(Information)
Content starts
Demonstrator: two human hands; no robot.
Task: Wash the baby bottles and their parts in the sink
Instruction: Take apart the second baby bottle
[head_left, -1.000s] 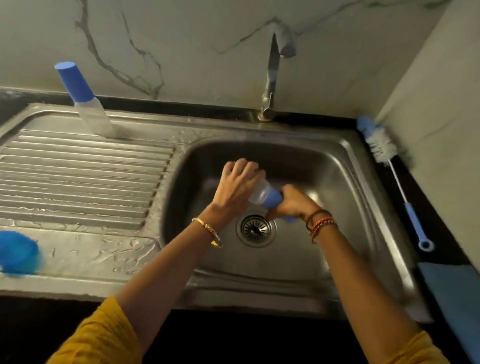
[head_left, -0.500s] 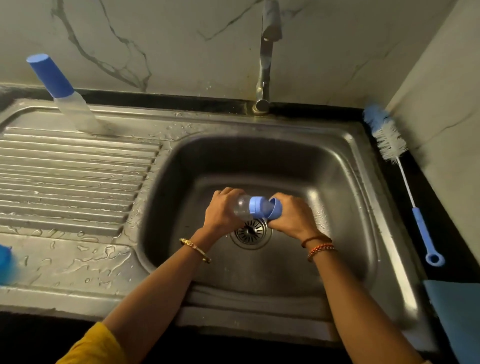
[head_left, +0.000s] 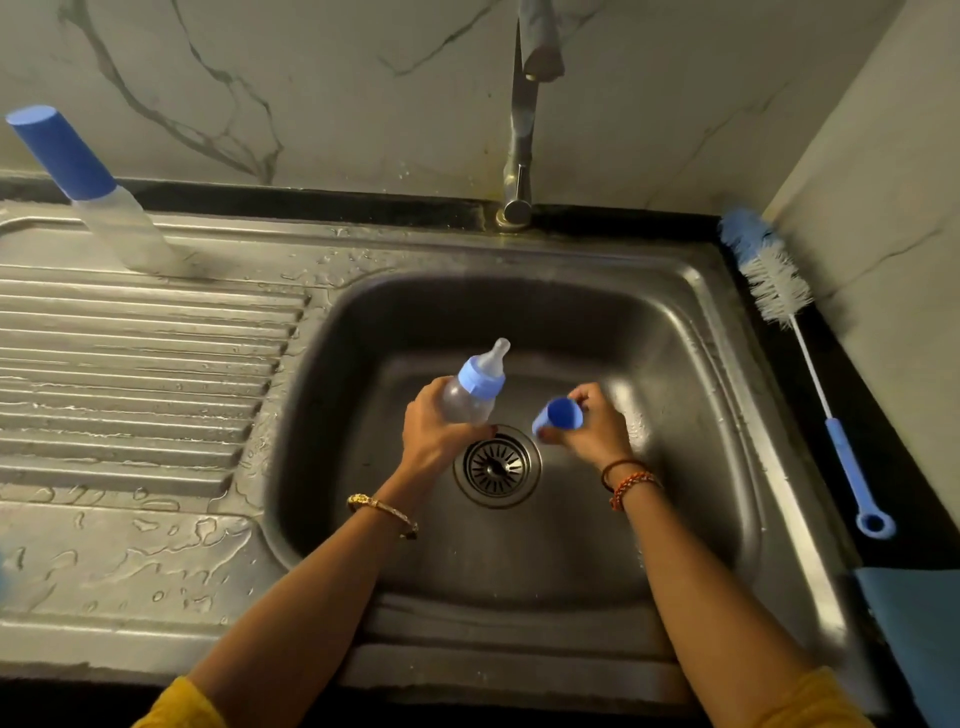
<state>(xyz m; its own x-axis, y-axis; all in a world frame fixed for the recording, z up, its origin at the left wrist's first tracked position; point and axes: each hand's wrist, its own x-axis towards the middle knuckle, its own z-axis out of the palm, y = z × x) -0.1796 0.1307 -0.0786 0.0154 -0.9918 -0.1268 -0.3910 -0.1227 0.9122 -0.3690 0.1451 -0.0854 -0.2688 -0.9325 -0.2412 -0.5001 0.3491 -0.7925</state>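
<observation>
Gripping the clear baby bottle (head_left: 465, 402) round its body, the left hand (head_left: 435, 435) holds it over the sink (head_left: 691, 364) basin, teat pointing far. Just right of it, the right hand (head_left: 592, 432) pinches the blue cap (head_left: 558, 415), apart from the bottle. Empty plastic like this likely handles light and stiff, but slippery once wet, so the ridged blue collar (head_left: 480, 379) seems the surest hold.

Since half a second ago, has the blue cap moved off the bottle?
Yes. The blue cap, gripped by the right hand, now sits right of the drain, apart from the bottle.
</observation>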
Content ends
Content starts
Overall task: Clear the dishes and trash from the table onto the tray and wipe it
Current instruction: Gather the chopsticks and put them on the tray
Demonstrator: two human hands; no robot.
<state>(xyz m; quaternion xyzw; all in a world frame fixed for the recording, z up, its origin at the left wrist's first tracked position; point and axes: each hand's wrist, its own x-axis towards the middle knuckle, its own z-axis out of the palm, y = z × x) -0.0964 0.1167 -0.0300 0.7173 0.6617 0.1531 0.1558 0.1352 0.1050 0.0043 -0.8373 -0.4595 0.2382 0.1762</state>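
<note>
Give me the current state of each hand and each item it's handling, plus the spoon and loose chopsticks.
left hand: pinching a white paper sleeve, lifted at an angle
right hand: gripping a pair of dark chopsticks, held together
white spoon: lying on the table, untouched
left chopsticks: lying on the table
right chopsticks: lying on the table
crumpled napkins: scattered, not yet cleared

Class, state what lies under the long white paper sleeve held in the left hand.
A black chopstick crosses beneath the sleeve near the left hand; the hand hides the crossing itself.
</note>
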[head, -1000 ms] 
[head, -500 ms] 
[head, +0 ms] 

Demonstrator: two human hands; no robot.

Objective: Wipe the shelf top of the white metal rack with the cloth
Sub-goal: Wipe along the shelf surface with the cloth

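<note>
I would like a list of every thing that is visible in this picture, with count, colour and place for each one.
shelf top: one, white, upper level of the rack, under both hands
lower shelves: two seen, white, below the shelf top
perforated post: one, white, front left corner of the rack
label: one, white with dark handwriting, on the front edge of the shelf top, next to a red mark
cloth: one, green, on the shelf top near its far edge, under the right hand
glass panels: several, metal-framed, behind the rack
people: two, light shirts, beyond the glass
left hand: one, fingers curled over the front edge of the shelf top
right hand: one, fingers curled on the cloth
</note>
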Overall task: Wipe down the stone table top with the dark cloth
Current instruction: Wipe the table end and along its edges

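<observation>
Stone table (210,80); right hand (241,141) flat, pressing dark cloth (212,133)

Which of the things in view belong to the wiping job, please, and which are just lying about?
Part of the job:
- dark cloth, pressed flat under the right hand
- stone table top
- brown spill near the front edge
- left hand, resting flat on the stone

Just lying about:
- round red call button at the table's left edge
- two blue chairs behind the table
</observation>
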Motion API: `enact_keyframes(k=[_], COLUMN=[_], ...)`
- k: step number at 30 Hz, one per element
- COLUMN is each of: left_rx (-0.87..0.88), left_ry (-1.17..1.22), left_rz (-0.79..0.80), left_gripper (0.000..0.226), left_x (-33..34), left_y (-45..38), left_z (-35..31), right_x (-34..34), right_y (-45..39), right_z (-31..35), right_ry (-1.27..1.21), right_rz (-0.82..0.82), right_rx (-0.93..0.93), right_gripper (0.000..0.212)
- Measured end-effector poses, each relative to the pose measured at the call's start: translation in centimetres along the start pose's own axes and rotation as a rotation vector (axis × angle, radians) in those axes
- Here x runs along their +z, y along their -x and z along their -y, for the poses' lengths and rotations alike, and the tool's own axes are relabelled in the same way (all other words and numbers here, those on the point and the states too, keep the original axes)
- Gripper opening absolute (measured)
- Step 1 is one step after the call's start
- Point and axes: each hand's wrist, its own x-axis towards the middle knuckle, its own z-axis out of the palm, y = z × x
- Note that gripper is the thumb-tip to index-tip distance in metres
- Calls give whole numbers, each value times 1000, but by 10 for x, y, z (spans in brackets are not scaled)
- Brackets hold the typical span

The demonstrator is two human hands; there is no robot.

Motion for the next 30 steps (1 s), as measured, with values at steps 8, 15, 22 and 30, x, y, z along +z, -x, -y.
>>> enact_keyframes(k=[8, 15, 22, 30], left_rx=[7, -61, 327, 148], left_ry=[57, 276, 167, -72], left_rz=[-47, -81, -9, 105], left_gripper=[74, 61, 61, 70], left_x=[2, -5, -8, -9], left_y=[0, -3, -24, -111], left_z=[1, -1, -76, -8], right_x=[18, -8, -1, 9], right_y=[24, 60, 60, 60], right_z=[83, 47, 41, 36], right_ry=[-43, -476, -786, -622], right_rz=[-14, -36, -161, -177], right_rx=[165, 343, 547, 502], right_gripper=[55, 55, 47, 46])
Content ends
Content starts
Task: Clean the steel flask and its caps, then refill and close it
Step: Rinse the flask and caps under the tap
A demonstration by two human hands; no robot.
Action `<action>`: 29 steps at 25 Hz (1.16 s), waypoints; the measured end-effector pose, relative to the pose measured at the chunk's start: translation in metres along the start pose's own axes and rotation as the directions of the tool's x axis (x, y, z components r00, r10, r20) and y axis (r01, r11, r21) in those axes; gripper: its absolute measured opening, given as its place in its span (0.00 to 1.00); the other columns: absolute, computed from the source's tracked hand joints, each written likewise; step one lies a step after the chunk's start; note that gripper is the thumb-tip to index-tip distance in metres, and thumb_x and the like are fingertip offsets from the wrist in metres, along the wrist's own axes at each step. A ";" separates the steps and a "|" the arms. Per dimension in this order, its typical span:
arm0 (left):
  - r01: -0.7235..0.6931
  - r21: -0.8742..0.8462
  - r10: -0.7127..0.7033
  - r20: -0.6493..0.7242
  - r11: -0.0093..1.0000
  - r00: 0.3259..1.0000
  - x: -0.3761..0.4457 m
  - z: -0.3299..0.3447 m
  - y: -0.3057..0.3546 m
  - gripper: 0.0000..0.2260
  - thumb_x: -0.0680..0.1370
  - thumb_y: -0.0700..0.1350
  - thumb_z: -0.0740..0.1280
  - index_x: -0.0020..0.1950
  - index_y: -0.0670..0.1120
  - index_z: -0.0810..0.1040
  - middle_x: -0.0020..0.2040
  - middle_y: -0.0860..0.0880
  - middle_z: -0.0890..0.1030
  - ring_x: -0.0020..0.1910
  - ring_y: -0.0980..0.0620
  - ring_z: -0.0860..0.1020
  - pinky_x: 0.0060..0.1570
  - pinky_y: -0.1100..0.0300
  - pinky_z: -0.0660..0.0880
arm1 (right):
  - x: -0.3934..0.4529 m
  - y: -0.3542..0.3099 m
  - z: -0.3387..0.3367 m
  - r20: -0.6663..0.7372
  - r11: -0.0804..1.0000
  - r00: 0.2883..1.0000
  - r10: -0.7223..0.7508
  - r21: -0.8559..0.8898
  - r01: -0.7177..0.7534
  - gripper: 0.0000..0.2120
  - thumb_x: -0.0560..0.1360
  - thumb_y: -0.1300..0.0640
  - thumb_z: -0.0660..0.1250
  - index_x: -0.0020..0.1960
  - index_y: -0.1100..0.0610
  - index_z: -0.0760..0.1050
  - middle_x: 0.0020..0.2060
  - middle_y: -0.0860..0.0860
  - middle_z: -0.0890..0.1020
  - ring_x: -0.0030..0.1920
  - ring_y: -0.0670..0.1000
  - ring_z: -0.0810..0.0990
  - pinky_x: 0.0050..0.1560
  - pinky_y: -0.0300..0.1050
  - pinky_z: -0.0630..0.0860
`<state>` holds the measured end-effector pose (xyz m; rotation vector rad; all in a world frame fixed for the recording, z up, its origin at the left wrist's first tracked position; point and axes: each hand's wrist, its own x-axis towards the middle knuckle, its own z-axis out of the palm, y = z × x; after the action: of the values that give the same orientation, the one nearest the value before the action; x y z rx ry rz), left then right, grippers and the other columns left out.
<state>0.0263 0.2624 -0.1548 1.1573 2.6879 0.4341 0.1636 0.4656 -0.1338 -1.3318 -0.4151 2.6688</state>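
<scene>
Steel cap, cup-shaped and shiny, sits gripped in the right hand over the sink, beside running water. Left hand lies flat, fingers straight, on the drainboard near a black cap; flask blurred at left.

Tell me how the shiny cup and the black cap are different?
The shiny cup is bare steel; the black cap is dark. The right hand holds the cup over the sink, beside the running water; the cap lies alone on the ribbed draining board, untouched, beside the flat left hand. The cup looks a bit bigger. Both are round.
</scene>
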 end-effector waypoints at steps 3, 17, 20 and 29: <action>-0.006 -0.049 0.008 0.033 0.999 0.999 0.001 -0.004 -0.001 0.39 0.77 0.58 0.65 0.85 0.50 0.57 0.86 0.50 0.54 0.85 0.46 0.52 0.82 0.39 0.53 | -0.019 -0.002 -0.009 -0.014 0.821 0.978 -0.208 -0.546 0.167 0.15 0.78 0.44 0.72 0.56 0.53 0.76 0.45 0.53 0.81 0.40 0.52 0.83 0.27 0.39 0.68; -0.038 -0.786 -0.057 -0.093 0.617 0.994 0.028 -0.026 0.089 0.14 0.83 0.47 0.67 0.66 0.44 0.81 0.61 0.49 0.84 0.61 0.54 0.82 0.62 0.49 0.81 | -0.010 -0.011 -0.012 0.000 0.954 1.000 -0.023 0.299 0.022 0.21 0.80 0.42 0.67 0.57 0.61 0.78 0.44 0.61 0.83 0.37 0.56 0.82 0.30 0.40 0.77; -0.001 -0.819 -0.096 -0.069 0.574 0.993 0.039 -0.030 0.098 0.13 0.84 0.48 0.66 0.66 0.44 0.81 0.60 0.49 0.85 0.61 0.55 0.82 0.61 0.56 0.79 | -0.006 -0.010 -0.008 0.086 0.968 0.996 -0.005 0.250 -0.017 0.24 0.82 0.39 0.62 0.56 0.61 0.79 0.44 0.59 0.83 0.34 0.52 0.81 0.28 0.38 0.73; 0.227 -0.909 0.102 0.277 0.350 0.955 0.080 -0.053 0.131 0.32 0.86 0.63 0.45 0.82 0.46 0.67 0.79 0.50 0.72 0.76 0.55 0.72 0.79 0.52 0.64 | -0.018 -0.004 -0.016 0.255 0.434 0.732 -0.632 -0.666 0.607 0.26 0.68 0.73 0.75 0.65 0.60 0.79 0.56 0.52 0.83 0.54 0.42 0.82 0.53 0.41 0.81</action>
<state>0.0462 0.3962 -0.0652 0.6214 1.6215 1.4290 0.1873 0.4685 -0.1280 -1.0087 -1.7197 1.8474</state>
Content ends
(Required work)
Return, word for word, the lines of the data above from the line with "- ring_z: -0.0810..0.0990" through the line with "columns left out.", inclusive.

(Your solution)
  - ring_z: -0.0810..0.0990
  - pinky_x: 0.0050..0.1560
  - pinky_y: -0.0300..0.1050
  - pinky_z: -0.0630..0.0860
`<state>` holds the measured end-effector pose (xyz m; rotation vector rad; all in a world frame fixed for the recording, z up, its origin at the left wrist's first tracked position; point and axes: each hand's wrist, its own x-axis towards the middle knuckle, its own z-axis out of the palm, y = z × x; after the action: of the values that give the same orientation, the one nearest the value before the action; x y z rx ry rz), left then right, grippers and the other columns left out.

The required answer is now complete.